By the spring of 1863, Dr Robinson was acting as the field surgeon for 800 to 900 soldiers in his unit as well as others. “Doctors went to whatever group needed help,” Dr Petrie said.

“Those with minor wounds would go back into battle,” he said, and there was an evacuation plan to escort the more seriously wounded to behind the lines. Following a battle at Fort Fisher, casualties were taken to offshore ships.

In September of 1863, following a battle at Fort Wagner, Dr Robinson fell ill as a result of the heat, but wrote that he had just as much to do as if he was in good health. He often would have no supper and work all night because of the number of casualties.

Dr Robinson wrote, “It was the most heart-rending sight I’ve ever seen.”

Amputations were common, Dr Petrie said. The ammunition used was 58 caliber, and “when it hits bone, it breaks it into splinters. They often had no choice but to take off the arm or leg.”

Dr Petrie said the rate of survival after an amputation was usually good, from 60 to 70 percent if the amputation was done in time. If it was done too late, there was the chance that infection had already entered the blood stream.

Many of the soldiers would get gangrene as a result of their wounds or because of surgery. “Their instruments were not clean or sterile. They would often just wipe them off with a cloth,” he said.

Surgeons used probes for bullets and all different size scalpels, he noted.

Anesthetics consisted of either chloroform or ether, which could be highly explosive. “You had to watch out for the fumes,” Dr Petrie said. There were very few deaths as a result of anesthetics, however, he said.

In some cases in southern hospitals, liquor was sometimes used as an anesthetic if there were no others available, he said.

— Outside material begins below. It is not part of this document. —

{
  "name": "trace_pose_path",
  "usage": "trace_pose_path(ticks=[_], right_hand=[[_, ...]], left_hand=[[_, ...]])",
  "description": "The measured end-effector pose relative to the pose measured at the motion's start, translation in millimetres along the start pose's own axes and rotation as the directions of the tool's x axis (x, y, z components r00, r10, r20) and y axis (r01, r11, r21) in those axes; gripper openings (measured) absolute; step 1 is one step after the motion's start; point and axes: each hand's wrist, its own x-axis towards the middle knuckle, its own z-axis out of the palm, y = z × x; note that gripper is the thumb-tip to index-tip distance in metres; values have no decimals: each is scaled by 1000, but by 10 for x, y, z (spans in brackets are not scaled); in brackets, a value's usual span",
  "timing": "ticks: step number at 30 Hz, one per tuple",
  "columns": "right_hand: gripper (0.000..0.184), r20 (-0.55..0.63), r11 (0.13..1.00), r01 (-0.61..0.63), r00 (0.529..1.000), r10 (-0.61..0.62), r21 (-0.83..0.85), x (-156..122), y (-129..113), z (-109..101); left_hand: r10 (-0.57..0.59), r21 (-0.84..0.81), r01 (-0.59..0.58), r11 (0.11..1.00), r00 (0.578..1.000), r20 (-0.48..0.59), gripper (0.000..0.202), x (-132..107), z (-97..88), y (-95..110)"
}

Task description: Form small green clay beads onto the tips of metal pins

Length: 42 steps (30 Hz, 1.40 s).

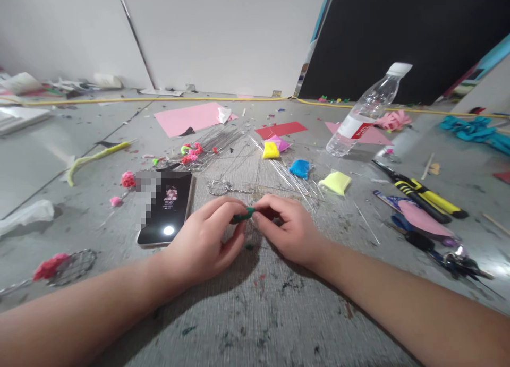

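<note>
Between my hands is a small dark-green piece of modelling clay [245, 214], soft-looking and longish. My left hand [211, 237] pinches it from the left, partly covering it. The fingertips and thumb of my right hand [287, 228] close on its right end. A dark-green crumb [249, 246] lies on the table just below. Beyond my fingers lies a loop of twisted wire [219, 187]. A phone [172, 197] with a lit screen rests beside my left hand. Past my right hand sit yellow [271, 150], blue [299, 168] and pale-yellow [335, 182] clay packets.
A clear plastic bottle [360, 114] stands at the back right. Nearer are a black-and-yellow lighter [424, 194] and keys [458, 261]. Thin wires [289, 176] are scattered mid-table. Pink paper [191, 120] and a yellow cable [159, 99] lie towards the back. A wire flower [53, 266] is at left.
</note>
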Motion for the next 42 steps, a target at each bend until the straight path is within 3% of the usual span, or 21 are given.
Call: trace_pose_path(ticks=[3,8,11,15,20,23,29,33,35,39,42], right_hand=[[12,23,999,12,1000,-12,-36,3,16,9],[14,65,997,24,998,-20,-67,-11,14,28],[14,-31,994,-104,994,104,-25,-10,40,32],[18,-116,950,-290,946,303,113,5,97,19],[27,1,991,-131,991,131,2,11,62,6],[31,59,996,-72,995,75,-61,11,37,14],[7,2,996,-92,996,92,11,11,51,36],[5,12,996,-91,996,90,19,7,30,25],[14,16,997,-82,996,82,3,6,13,12],[34,3,997,-71,997,71,-11,3,1,-4],[28,-13,996,-87,996,87,-3,1,30,8]], left_hand=[[-42,22,42,999,999,1,18,-2,20,-15],[-49,32,46,998,991,121,13,8,18,-66],[-96,57,90,994,988,117,12,19,-1,-80],[-142,97,133,986,986,88,13,22,3,-110],[-135,168,125,978,990,50,29,-12,50,-174],[-133,211,126,969,991,20,36,-34,63,-187],[-91,270,96,958,995,-33,28,-23,40,-121],[-89,65,86,994,995,33,16,5,3,-61],[-116,20,115,993,989,90,14,12,-9,-44],[-185,64,177,982,968,169,18,9,-1,-45],[-230,97,215,972,957,179,24,-2,20,-54]])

 Gastrointestinal diseases were common in the camps, he said. “There was no refrigeration so food was tainted.” Most of the water was drinkable. Many of the men drank coffee, so the water was sterilized, he noted.

 Stitches were of horse hair, which was boiled to make it pliable, so they were sterilized.

Childhood diseases such a mumps and measles ravaged the troops, as well as respiratory infections, Dr Petrie said. There were herbal medicines, as well as others that contained opium.

The Civil War had more casualties than all the future wars, and two-thirds of the casualties were from infectious diseases, he said.

Dr Robinson did not come home directly after the end of the war but stayed to help with a typhus epidemic, Dr Petrie said.

Once home, Dr Robinson became a horse and buggy doctor. “But after being in the war, he was restless and found it hard to settle down,” Dr Petrie said. At a Grand Army of the Republic (GAR) reunion, he heard about a job in Darien at a veterans’ hospital, and was hired as its chief physician.

“He was happy to see his troops again,” he said. Dr Robinson died at the age of 78 and is buried in Colchester.

Dr Petrie, a resident of Branford, is a graduate of the Temple University Medical School and was in private practice in Ansonia and Derby as well as chief of obstetrics and gynecology at Griffin Hospital in Derby for 35 years.